▸ Exercise description
Search the listing below for the line containing "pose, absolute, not". From there through the line containing "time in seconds", transcribe every line exactly, both ends included.

▸ Dataset content
((
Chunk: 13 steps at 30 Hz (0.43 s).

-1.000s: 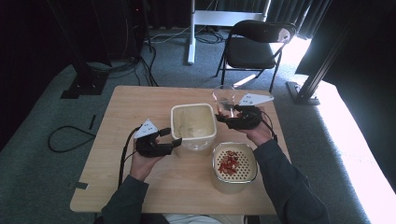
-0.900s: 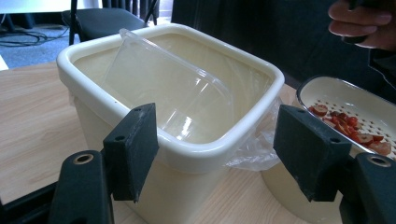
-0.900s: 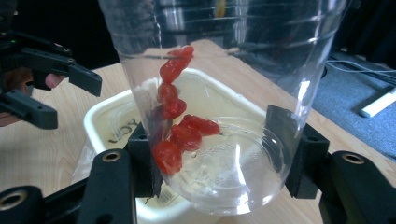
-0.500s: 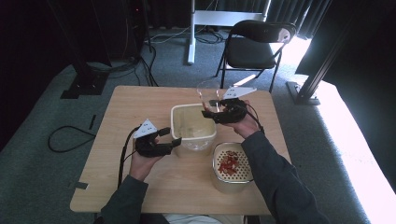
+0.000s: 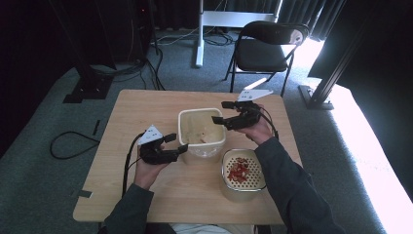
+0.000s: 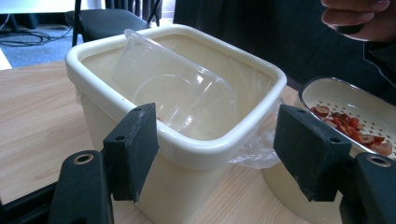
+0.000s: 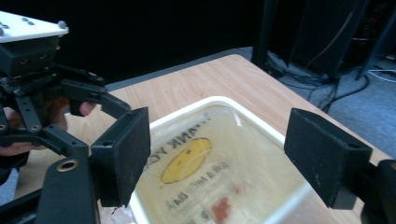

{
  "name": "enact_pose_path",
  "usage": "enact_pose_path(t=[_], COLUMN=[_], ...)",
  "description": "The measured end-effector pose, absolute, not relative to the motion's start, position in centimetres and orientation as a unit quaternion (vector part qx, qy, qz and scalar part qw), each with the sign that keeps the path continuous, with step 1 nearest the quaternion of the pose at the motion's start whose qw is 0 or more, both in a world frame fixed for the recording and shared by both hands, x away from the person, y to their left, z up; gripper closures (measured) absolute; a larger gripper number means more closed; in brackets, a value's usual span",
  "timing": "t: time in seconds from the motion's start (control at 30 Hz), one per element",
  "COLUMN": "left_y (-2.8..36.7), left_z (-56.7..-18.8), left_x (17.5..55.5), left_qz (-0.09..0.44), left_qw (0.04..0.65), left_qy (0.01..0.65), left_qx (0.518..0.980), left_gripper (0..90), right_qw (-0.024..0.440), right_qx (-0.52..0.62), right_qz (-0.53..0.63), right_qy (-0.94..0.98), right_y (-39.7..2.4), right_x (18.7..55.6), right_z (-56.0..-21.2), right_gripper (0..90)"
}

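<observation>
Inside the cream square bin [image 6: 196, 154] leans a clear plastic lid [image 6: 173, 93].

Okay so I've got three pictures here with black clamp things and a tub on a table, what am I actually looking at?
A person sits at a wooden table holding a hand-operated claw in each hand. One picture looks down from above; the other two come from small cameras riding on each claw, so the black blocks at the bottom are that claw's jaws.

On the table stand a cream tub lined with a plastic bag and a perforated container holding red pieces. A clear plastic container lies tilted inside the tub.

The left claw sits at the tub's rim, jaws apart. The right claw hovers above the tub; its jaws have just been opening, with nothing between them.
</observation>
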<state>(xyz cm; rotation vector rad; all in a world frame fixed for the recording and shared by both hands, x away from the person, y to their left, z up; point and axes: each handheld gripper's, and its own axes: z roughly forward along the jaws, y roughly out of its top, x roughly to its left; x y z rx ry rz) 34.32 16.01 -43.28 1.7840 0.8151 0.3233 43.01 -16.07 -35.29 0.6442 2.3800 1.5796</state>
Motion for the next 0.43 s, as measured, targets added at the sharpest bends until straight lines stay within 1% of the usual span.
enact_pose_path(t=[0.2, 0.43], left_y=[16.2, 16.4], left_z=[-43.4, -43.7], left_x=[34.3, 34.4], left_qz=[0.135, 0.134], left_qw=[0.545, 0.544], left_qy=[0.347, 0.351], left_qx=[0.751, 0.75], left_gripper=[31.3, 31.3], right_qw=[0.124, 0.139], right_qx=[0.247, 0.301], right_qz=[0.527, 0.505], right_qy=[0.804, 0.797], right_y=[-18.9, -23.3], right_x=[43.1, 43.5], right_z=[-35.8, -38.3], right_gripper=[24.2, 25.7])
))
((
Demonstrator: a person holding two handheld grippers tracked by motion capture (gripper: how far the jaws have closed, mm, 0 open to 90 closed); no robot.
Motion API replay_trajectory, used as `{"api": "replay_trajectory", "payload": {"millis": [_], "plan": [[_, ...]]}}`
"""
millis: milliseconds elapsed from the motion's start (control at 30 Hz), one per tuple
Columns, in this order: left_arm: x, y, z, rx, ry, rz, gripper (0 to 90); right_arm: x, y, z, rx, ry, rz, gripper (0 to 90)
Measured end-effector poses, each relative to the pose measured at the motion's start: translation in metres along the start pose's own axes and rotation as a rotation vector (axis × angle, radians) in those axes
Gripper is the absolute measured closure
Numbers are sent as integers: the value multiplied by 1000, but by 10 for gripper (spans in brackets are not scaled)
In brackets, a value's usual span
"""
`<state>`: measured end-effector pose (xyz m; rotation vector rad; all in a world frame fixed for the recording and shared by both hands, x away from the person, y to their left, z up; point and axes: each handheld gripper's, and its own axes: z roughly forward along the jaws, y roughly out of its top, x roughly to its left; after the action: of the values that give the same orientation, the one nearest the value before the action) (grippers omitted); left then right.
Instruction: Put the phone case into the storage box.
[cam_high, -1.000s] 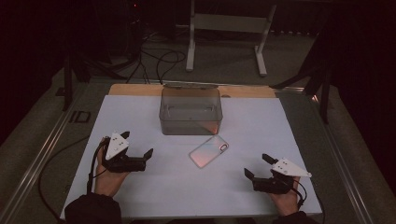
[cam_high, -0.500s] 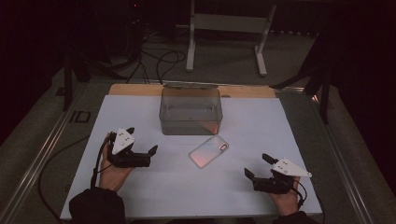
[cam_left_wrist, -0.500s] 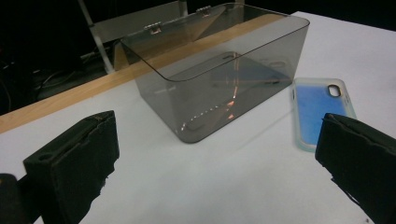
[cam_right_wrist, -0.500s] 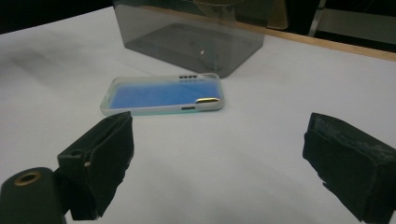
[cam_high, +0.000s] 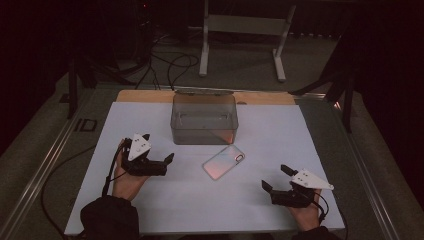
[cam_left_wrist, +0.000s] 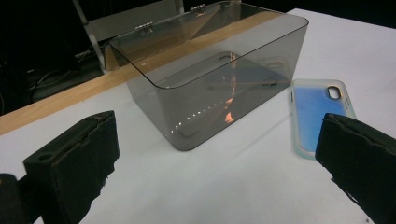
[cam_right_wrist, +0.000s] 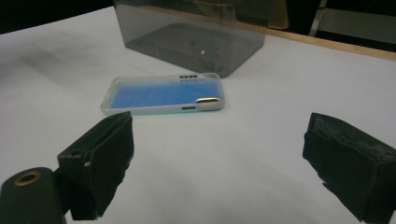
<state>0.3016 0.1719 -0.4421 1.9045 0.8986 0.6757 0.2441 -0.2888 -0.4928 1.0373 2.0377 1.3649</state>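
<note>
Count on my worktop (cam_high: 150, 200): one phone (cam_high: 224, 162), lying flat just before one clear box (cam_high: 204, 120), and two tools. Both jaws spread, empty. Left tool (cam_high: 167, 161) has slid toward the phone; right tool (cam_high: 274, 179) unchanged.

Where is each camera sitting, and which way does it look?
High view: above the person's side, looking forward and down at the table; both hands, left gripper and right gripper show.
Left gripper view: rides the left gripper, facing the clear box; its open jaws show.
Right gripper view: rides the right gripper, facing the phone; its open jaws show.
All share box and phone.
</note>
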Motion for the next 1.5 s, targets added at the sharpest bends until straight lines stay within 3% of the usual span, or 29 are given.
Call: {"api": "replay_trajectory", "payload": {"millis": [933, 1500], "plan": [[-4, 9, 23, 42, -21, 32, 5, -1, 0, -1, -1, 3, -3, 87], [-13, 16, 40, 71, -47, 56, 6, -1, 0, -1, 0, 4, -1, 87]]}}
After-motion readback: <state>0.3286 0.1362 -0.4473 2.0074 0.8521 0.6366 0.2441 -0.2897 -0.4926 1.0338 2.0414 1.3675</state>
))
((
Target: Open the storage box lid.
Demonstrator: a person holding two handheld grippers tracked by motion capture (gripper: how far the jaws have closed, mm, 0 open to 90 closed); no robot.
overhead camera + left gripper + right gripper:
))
▸ Result of this exercise
  "description": "The measured end-effector pose, absolute, not relative to the motion's start, position in centimetres and orientation as a unit quaternion (vector part qx, qy, qz and scalar part qw), each with the sign that keeps the path continuous, with step 1 nearest the quaternion of the pose at the motion's start whose qw is 0 or more, both in a world frame fixed for the recording and shared by both hands, x away from the person, y to their left, z up; gripper closures (measured) absolute; a larger gripper number means more closed; in brackets, a value's usual span",
  "timing": "t: time in seconds from the motion's start (control at 30 Hz), one per element",

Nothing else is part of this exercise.